▶ _Work to complete_
Could you print exactly the lines from the one that contains "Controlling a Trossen" to the end of the data, both ends included, and nothing else? Skip the pictures.

[Stored records]
□ □ □ □
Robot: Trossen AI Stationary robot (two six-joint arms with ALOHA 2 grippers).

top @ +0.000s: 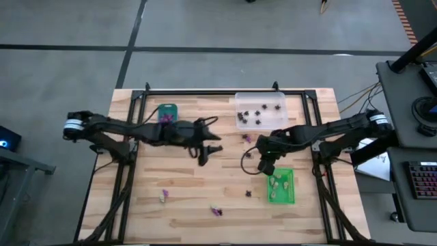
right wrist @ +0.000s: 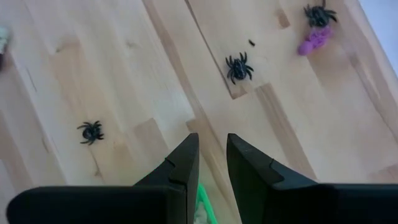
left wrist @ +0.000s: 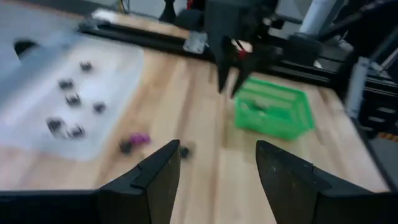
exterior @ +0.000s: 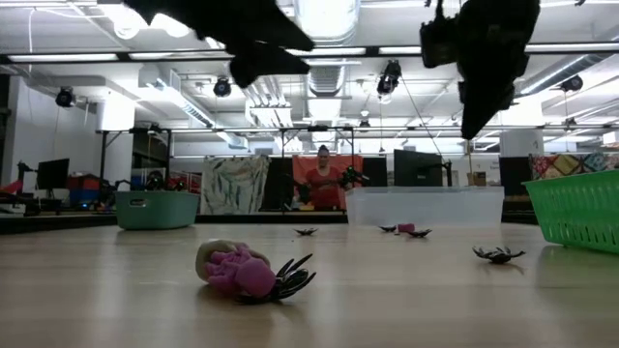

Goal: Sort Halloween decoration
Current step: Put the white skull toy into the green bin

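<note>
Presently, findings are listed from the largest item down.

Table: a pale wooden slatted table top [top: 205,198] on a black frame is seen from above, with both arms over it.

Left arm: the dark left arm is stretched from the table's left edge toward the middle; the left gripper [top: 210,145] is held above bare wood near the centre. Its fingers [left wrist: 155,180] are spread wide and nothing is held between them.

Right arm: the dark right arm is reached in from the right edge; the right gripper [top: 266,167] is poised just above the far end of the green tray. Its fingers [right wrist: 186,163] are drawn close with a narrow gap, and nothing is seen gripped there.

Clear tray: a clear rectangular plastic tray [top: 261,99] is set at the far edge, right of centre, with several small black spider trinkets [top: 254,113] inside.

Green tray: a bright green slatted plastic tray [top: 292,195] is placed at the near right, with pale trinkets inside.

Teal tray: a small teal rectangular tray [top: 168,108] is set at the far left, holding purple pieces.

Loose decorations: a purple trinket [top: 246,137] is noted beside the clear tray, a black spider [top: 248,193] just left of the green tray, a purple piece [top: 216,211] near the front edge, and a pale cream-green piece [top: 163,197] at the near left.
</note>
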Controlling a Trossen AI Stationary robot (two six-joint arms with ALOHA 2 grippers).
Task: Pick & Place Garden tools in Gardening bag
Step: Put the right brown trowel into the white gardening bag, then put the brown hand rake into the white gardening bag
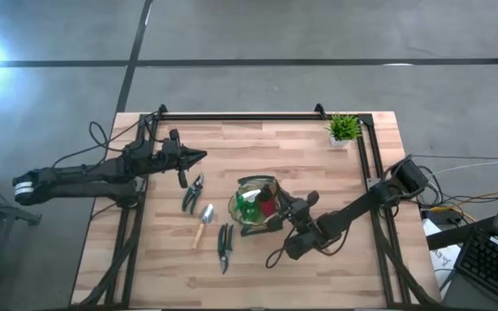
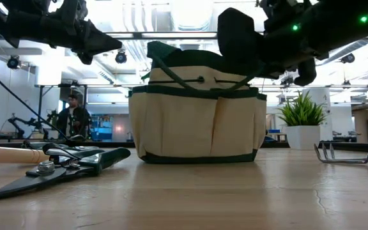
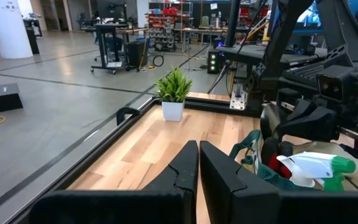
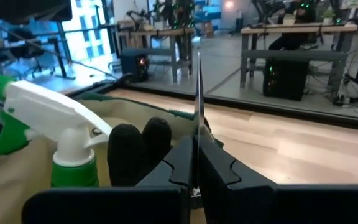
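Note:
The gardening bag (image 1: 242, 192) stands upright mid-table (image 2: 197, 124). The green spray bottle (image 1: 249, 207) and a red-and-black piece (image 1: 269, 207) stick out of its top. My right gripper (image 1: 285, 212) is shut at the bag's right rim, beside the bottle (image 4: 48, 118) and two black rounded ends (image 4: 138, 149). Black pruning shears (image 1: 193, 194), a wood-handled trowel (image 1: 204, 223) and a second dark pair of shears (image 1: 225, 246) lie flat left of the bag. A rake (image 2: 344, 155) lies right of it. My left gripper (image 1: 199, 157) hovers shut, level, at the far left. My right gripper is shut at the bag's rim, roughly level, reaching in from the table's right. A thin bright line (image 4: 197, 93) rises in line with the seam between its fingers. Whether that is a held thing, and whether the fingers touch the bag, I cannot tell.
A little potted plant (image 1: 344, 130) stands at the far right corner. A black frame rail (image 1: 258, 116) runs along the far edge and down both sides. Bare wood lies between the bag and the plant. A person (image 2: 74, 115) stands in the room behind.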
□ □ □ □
▶ _Answer area_
Controlling a Trossen AI Stationary robot (two six-joint arms with ALOHA 2 grippers).
Task: Pick & Place Garden tools in Gardening bag
Step: Put the right brown trowel into the white gardening bag, then put the brown hand rake into the white gardening bag
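Note:
The gardening bag (image 1: 242, 192) stands upright mid-table (image 2: 197, 124). The green spray bottle (image 1: 249, 207) and a red-and-black piece (image 1: 269, 207) stick out of its top. My right gripper (image 1: 285, 212) is shut at the bag's right rim, beside the bottle (image 4: 48, 118) and two black rounded ends (image 4: 138, 149). Black pruning shears (image 1: 193, 194), a wood-handled trowel (image 1: 204, 223) and a second dark pair of shears (image 1: 225, 246) lie flat left of the bag. A rake (image 2: 344, 155) lies right of it. My left gripper (image 1: 199, 157) hovers shut, level, at the far left. My right gripper is shut at the bag's rim, roughly level, reaching in from the table's right. A thin bright line (image 4: 197, 93) rises in line with the seam between its fingers. Whether that is a held thing, and whether the fingers touch the bag, I cannot tell.
A little potted plant (image 1: 344, 130) stands at the far right corner. A black frame rail (image 1: 258, 116) runs along the far edge and down both sides. Bare wood lies between the bag and the plant. A person (image 2: 74, 115) stands in the room behind.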

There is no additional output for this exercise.